> _Problem to solve_:
Please transcribe the listing below with every word intact.

> _Exercise data_:

------------------------------------

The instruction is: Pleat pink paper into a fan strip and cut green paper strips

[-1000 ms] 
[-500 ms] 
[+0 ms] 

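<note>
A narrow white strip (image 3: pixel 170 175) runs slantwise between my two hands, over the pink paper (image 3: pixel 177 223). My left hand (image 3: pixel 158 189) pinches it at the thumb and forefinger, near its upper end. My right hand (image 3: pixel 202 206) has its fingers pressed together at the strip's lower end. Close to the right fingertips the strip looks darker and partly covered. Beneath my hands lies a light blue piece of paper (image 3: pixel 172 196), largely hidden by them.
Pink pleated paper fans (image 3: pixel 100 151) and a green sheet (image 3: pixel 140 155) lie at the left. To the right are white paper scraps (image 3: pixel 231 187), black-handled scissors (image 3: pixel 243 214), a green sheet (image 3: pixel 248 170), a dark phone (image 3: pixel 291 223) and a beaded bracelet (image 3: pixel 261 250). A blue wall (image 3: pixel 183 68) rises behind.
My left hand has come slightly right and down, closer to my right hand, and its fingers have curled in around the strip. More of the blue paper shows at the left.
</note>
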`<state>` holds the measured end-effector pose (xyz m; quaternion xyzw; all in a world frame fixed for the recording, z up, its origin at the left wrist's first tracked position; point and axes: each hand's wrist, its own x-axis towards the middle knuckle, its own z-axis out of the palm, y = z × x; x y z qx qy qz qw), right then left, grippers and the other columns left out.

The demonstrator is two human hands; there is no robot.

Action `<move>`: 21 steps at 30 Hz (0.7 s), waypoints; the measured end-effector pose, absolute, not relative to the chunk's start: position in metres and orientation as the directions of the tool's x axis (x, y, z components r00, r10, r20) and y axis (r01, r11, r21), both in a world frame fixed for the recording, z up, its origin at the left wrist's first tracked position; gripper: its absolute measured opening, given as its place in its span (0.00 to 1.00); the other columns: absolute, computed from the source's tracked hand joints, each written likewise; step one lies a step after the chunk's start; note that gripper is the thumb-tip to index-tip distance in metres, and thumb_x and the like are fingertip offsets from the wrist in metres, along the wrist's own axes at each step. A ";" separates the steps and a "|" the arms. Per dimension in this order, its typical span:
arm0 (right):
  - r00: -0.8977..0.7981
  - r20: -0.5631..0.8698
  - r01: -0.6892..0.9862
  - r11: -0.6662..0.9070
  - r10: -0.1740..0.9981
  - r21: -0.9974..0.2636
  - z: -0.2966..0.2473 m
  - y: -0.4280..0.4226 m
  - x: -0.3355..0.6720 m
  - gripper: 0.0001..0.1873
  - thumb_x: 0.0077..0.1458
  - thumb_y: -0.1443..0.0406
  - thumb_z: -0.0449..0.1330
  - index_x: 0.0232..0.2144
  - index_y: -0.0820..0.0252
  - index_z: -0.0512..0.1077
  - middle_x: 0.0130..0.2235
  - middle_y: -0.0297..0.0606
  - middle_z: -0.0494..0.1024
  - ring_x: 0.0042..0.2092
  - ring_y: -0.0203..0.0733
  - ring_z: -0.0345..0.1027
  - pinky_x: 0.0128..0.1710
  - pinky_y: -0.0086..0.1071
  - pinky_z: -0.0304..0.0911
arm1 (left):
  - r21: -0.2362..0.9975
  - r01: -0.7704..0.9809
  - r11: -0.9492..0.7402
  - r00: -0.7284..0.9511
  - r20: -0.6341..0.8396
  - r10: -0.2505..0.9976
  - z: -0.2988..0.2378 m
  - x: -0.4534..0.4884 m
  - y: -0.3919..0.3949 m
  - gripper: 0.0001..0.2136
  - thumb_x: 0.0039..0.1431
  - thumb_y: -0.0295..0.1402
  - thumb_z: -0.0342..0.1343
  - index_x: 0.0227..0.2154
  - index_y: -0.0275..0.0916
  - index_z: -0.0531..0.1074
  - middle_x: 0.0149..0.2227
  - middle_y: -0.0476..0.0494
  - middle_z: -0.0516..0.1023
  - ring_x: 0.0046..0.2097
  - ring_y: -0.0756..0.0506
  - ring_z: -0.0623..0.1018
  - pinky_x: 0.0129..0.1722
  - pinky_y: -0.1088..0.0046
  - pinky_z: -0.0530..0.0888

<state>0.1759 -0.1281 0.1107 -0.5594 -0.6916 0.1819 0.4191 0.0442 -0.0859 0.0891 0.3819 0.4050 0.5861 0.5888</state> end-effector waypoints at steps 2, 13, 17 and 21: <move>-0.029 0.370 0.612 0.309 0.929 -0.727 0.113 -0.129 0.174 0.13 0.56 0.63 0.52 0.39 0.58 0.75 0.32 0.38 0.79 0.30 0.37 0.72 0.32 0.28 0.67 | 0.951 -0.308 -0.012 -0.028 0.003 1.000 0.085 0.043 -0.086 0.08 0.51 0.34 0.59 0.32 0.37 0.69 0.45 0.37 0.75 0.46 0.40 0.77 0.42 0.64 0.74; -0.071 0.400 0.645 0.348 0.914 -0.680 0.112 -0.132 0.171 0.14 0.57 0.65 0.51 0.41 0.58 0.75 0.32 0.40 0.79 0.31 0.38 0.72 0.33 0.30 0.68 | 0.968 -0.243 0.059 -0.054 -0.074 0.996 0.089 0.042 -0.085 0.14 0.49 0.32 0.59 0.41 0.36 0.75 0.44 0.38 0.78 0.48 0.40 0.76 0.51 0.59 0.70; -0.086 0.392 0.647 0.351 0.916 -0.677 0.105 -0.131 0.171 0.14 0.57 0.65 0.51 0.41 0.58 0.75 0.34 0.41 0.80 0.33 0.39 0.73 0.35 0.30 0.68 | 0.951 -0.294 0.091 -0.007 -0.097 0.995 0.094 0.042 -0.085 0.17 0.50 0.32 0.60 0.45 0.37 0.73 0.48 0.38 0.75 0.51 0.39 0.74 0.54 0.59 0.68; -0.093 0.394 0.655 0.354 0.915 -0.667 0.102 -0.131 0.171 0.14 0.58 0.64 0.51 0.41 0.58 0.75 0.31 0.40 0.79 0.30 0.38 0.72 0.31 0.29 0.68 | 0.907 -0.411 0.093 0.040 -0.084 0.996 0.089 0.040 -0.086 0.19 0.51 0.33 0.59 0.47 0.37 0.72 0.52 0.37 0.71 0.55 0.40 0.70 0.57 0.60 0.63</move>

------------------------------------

> _Exercise output_:
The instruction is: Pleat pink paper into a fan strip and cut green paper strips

[-1000 ms] 
[-500 ms] 
[+0 ms] 

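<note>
A narrow white strip (image 3: pixel 170 175) runs slantwise between my two hands, over the pink paper (image 3: pixel 177 223). My left hand (image 3: pixel 158 189) pinches it at the thumb and forefinger, near its upper end. My right hand (image 3: pixel 202 206) has its fingers pressed together at the strip's lower end. Close to the right fingertips the strip looks darker and partly covered. Beneath my hands lies a light blue piece of paper (image 3: pixel 172 196), largely hidden by them.
Pink pleated paper fans (image 3: pixel 100 151) and a green sheet (image 3: pixel 140 155) lie at the left. To the right are white paper scraps (image 3: pixel 231 187), black-handled scissors (image 3: pixel 243 214), a green sheet (image 3: pixel 248 170), a dark phone (image 3: pixel 291 223) and a beaded bracelet (image 3: pixel 261 250). A blue wall (image 3: pixel 183 68) rises behind.
My left hand has come slightly right and down, closer to my right hand, and its fingers have curled in around the strip. More of the blue paper shows at the left.
</note>
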`<state>` holds the measured end-effector pose (xyz m; quaternion xyzw; all in a world frame fixed for the recording, z up, its origin at the left wrist's first tracked position; point and axes: each hand's wrist, its own x-axis towards the middle knuckle, its own z-axis out of the palm, y = z × x; x y z qx qy qz qw), right then left, grippers and the other columns left out.

The demonstrator is two human hands; there is no robot.

Action `<move>`: 21 steps at 30 Hz (0.7 s), waypoints; the measured end-effector pose, absolute, not relative to the chunk's start: position in metres and orientation as the directions of the tool's x axis (x, y, z components r00, r10, r20) and y axis (r01, r11, r21), both in a world frame fixed for the recording, z up, its origin at the left wrist's first tracked position; gripper: its absolute measured opening, given as its place in its span (0.00 to 1.00); the other columns: absolute, computed from the source's tracked hand joints, each written likewise; step one lies a step after the chunk's start; note that gripper is the thumb-tip to index-tip distance in metres, and thumb_x and the like are fingertip offsets from the wrist in metres, along the wrist's own axes at each step. A ";" separates the steps and a "|" the arms. Per dimension in this order, its typical span:
arm0 (right):
  - r00: -0.8977..0.7981
  - r20: -0.5631..0.8698
  - r01: -0.6892..0.9862
  - r11: -0.6662..0.9070
  - r10: -0.1740..0.9981
  - r21: -0.9974..0.2636
  - z: -0.2966..0.2473 m
  - y: -0.4280..0.4226 m
  - x: -0.3355..0.6720 m
  - gripper: 0.0001..0.1873
  - thumb_x: 0.0077..0.1458
  - thumb_y: -0.1443..0.0406
  - thumb_z: -0.0449..0.1330
  - index_x: 0.0232..0.2144
  - index_y: -0.0820..0.0252
  - index_z: -0.0512..0.1077
  - middle_x: 0.0130..0.2235
  - middle_y: -0.0297..0.0606
  - middle_z: -0.0494..0.1024
  - ring_x: 0.0042..0.2092
  - ring_y: -0.0203..0.0733
  - ring_z: -0.0345..0.1027
  - pinky_x: 0.0128..0.1710
  - pinky_y: -0.0086..0.1071
  - pinky_z: -0.0304..0.0911
arm1 (left):
  - r21: -0.2362..0.9975
  - r01: -0.7704..0.9809
  - r11: -0.9492..0.7402
  - r00: -0.7284..0.9511
  - r20: -0.6341..0.8396
  - r10: -0.2505..0.9976
  - z: -0.2988..0.2378 m
  - x: -0.4534..0.4884 m
  - y: -0.3919..0.3949 m
  - gripper: 0.0001..0.2136
  - thumb_x: 0.0039..0.1431
  - thumb_y: -0.0295..0.1402
  - thumb_z: -0.0342..0.1343
  - index_x: 0.0227..0.2154
  - index_y: -0.0275..0.0916
  - index_z: -0.0531..0.1074
  - middle_x: 0.0149..0.2227
  - middle_y: -0.0476..0.0494
  - middle_z: -0.0516..0.1023
  - ring_x: 0.0046..0.2097
  - ring_y: -0.0756..0.0506
  - ring_z: -0.0623..0.1018
  - pinky_x: 0.0129..0.1722
  - pinky_y: -0.1088..0.0046
  - pinky_z: -0.0530..0.0888

<state>0.1759 -0.1281 0.1107 -0.5594 -0.6916 0.1819 0.4191 0.0442 -0.0859 0.0891 0.3819 0.4050 0.5861 0.5888</state> end-effector waypoints at steps 2, 13, 17 and 21: <move>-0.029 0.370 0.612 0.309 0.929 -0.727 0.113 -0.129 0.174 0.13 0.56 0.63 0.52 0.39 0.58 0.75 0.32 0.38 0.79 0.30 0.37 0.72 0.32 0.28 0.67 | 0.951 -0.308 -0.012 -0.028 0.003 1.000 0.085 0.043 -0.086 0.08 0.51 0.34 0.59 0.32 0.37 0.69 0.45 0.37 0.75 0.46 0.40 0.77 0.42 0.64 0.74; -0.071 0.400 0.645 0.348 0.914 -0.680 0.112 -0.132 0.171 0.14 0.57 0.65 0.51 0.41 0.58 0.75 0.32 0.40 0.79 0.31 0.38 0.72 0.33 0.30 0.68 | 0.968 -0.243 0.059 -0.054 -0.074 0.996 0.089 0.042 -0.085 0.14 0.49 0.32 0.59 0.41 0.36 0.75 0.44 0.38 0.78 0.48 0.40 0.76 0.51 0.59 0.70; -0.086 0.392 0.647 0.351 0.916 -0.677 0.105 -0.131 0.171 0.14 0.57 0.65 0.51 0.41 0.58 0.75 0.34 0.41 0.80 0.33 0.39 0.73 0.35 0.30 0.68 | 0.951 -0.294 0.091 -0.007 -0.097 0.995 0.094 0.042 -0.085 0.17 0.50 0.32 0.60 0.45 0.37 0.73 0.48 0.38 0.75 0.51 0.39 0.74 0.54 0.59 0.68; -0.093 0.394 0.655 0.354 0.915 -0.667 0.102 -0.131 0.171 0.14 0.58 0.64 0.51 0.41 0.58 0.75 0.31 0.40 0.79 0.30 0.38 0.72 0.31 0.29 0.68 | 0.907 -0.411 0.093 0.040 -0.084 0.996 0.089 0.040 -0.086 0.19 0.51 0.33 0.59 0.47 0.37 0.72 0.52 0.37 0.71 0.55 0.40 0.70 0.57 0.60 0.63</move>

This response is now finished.